● ACTION ITEM
Return all of the data that follows precisely, leaving every image out.

● DATA BELOW

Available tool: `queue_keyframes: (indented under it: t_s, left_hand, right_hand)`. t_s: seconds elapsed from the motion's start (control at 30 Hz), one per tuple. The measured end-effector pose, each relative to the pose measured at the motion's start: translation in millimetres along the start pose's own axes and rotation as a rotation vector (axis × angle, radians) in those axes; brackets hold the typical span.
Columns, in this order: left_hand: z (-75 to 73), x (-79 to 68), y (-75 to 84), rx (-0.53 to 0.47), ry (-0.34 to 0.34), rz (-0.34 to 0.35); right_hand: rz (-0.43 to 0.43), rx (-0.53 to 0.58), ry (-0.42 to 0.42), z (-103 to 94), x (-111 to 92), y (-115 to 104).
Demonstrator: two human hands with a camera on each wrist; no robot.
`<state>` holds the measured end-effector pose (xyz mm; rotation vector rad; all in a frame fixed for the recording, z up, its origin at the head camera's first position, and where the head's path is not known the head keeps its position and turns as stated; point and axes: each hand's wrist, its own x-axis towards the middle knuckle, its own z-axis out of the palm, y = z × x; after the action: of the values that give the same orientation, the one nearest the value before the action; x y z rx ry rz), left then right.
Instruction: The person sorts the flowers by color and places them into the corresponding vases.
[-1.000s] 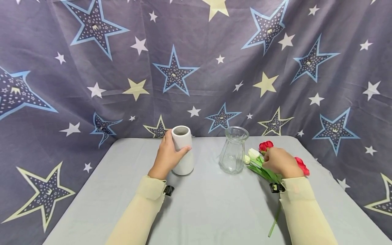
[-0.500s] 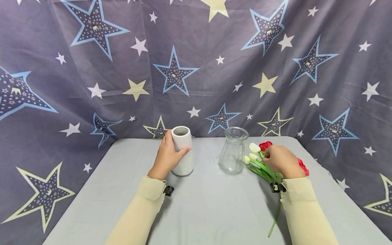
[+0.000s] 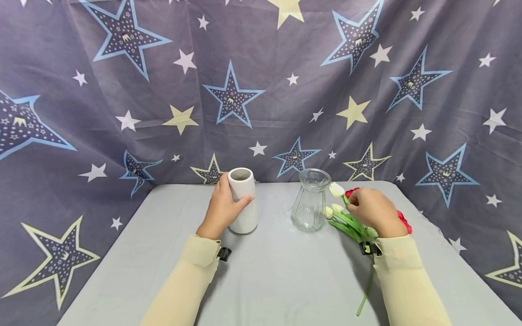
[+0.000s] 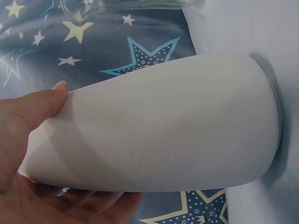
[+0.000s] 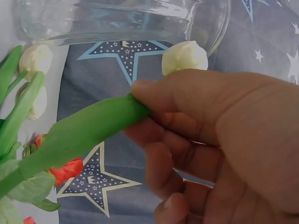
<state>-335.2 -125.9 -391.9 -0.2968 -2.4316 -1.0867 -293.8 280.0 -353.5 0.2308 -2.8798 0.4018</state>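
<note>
**Clasping a white vase (image 3: 246, 217), pinching a green stem (image 5: 88, 128)**

Curling the left grip (image 3: 223, 208) round the upper part of the white vase, with thumb on one side and fingers on the other. Resting upright there on the light grey worktop (image 3: 277, 280), with open mouth up, well apart from the clear glass vase (image 3: 308, 208) to its right. Pinching the green stem between thumb and fingers of the right grip (image 3: 375, 212), close to a white bloom (image 3: 336, 189). Just right of the glass vase, with two lower white blooms (image 3: 337, 208) and green leaves (image 3: 346, 230) beneath the right grip. Partly hidden by that grip, along with red flowers (image 3: 403, 222). Running towards the near edge, past the right wrist, with a long bare stem (image 3: 367, 292). Dressed in pale yellow sleeves (image 3: 179, 280), before a star-printed curtain (image 3: 163, 81).
</note>
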Motion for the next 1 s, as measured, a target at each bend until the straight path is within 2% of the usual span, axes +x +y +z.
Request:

● RESULT FOR THIS TASK
Available tool: `queue_keyframes: (indented under it: t_s, left_hand, right_hand)`. t_s: seconds elapsed from the motion's start (control at 30 Hz), one per tuple. The measured end-effector pose, each relative to the pose measured at the motion's start: translation in millimetres along the start pose's own axes and rotation as a rotation vector (axis × angle, radians) in those axes; brackets hold the typical span.
Columns, in this order: left_hand: z (-75 to 73), x (-79 to 68), y (-75 to 84), rx (-0.53 to 0.47), ry (-0.34 to 0.34), rz (-0.34 to 0.35); right_hand: rz (-0.43 to 0.43), rx (-0.53 to 0.58), ry (-0.42 to 0.42), z (-103 to 94), x (-111 to 92), y (-115 to 104).
Demonstrator: two human hands with a camera on each wrist; no robot.
`<state>` holds the measured end-effector pose (xyz mm; rotation vector rad; all in a frame fixed for the recording, z up, its origin at the head camera's first position, and where the head's path is not known the head keeps its position and turns as stated; point and axes: each hand's wrist, its own x-axis towards the middle knuckle, its own z-axis out of the palm, y = z × x; after the action: of the values that give the same orientation, the one nearest the value before the action; x y z rx ry rz), left then right.
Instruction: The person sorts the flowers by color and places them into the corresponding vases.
[-1.000s] 
[-0.500s] 
[+0.000s] 
[+0.000s] 
[+0.000s] 
<state>-335.2 -125.9 -391.9 -0.2968 -2.4316 -1.0867 -293.8 280.0 -353.5 0.2308 -2.8798 0.4018</state>
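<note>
**Clasping a white vase (image 3: 246, 217), pinching a green stem (image 5: 88, 128)**

Curling the left grip (image 3: 223, 208) round the upper part of the white vase, with thumb on one side and fingers on the other. Resting upright there on the light grey worktop (image 3: 277, 280), with open mouth up, well apart from the clear glass vase (image 3: 308, 208) to its right. Pinching the green stem between thumb and fingers of the right grip (image 3: 375, 212), close to a white bloom (image 3: 336, 189). Just right of the glass vase, with two lower white blooms (image 3: 337, 208) and green leaves (image 3: 346, 230) beneath the right grip. Partly hidden by that grip, along with red flowers (image 3: 403, 222). Running towards the near edge, past the right wrist, with a long bare stem (image 3: 367, 292). Dressed in pale yellow sleeves (image 3: 179, 280), before a star-printed curtain (image 3: 163, 81).
</note>
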Motion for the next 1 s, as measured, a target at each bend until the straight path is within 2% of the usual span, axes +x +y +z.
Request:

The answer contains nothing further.